INSTRUCTIONS TO FOLLOW >>
Only the lines below starting at the one containing "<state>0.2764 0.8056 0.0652" and ending at the one containing "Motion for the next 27" belong in the answer, each copied exactly.

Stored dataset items
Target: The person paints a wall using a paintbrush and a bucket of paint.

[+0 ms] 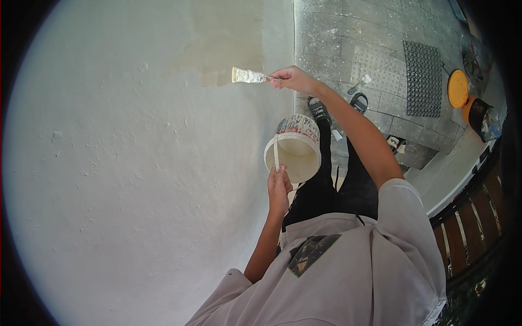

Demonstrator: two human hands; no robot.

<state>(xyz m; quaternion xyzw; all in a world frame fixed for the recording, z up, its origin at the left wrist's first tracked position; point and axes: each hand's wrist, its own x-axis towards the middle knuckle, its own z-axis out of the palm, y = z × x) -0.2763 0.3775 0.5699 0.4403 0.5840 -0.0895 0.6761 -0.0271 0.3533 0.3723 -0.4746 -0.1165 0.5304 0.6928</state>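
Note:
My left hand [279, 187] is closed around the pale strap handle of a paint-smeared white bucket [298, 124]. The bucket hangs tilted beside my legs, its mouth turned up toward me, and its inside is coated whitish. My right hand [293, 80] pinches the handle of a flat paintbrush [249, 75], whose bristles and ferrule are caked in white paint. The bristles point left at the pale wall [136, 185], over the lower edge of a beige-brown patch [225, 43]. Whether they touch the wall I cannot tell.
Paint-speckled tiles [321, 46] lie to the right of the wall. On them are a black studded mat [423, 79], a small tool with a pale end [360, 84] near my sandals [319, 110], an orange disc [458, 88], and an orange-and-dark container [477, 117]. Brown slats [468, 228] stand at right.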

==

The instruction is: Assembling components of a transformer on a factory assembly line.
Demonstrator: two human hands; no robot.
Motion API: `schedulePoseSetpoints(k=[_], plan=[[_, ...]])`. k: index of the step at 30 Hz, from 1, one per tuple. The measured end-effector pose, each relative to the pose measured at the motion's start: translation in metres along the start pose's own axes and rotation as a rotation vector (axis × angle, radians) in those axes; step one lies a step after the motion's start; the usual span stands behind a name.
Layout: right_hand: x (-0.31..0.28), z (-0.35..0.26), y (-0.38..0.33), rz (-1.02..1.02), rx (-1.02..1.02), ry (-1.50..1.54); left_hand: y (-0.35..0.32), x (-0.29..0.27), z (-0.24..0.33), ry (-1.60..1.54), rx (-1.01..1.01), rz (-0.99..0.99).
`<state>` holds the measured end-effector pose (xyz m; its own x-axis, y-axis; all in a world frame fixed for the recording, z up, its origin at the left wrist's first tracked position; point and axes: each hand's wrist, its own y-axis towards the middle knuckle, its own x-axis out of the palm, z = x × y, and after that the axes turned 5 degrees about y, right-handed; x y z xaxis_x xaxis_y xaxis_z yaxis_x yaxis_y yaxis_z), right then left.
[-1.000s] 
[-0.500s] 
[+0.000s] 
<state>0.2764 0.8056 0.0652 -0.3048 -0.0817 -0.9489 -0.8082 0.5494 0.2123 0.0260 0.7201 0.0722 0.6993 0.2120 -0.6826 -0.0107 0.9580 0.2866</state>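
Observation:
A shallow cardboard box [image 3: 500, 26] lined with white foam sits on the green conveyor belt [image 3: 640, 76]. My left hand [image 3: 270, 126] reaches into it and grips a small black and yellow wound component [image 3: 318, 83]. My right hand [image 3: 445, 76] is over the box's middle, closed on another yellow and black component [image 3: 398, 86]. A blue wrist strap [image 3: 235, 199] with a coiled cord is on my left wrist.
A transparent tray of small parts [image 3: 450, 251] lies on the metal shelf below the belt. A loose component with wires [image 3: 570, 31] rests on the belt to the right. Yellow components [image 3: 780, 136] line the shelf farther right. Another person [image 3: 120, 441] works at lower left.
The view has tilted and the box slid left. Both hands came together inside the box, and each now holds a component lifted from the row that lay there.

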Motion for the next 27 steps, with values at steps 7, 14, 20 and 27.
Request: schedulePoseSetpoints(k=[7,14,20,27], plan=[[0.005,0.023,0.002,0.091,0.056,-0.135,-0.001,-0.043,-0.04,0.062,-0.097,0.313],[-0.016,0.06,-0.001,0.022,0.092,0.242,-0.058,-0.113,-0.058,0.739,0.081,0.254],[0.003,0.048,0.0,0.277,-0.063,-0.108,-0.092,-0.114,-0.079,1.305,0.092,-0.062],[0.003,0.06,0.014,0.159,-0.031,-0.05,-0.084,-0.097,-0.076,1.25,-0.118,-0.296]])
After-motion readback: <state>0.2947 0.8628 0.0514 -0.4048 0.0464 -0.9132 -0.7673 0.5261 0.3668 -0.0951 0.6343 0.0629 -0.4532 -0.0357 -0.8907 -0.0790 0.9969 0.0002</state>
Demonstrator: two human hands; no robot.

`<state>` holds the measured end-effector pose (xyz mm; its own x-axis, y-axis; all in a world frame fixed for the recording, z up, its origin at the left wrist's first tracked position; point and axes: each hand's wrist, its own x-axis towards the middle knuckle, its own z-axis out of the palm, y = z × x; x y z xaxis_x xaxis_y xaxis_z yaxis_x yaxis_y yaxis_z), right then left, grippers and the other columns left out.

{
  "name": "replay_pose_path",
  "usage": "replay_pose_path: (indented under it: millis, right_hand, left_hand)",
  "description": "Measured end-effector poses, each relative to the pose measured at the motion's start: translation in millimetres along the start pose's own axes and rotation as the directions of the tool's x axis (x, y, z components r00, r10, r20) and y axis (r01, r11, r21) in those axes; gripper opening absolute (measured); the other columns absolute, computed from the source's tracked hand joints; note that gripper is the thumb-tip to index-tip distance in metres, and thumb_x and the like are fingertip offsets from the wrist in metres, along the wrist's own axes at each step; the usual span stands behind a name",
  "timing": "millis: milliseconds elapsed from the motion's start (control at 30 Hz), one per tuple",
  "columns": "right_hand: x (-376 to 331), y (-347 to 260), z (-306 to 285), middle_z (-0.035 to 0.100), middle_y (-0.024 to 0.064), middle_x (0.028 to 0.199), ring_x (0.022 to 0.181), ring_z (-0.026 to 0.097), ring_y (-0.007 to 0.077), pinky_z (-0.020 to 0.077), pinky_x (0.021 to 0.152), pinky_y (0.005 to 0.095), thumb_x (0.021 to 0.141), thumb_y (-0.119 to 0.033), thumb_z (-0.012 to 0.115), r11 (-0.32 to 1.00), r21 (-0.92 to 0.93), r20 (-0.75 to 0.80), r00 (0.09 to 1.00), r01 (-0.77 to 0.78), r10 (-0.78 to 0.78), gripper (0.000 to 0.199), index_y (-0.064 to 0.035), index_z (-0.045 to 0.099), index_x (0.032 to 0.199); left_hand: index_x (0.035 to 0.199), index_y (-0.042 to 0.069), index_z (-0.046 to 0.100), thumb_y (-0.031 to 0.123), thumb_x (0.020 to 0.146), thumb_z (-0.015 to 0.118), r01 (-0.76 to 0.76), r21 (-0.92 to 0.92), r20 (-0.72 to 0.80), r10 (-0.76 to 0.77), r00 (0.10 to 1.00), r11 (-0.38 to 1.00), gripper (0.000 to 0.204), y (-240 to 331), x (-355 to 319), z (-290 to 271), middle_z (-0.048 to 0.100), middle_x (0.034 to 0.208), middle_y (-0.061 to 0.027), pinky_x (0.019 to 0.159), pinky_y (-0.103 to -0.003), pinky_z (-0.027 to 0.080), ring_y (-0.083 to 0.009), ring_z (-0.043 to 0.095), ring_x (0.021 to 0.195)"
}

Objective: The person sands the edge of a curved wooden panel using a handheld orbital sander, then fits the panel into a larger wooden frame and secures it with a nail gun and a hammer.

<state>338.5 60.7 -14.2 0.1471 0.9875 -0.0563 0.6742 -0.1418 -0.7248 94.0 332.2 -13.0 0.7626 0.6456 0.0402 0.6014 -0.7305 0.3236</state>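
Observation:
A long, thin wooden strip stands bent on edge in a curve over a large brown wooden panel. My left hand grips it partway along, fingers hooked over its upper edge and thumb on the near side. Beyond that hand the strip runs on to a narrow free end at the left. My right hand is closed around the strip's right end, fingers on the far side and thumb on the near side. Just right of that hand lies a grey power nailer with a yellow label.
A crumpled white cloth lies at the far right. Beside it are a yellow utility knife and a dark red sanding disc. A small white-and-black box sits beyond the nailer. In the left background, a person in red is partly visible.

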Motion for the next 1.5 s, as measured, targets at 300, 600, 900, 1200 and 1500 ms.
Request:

ANSWER TO THIS PROBLEM >>
<state>0.2764 0.8056 0.0652 -0.3048 -0.0817 -0.9489 -0.8082 0.5494 0.2123 0.0260 0.7201 0.0722 0.6993 0.2120 -0.6826 -0.0107 0.9580 0.2866</state>
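Observation:
A shallow cardboard box [image 3: 500, 26] lined with white foam sits on the green conveyor belt [image 3: 640, 76]. My left hand [image 3: 270, 126] reaches into it and grips a small black and yellow wound component [image 3: 318, 83]. My right hand [image 3: 445, 76] is over the box's middle, closed on another yellow and black component [image 3: 398, 86]. A blue wrist strap [image 3: 235, 199] with a coiled cord is on my left wrist.
A transparent tray of small parts [image 3: 450, 251] lies on the metal shelf below the belt. A loose component with wires [image 3: 570, 31] rests on the belt to the right. Yellow components [image 3: 780, 136] line the shelf farther right. Another person [image 3: 120, 441] works at lower left.
The view has tilted and the box slid left. Both hands came together inside the box, and each now holds a component lifted from the row that lay there.
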
Motion for the next 27 steps, with values at steps 7, 14, 20 and 27.

That is the complete output for this exercise.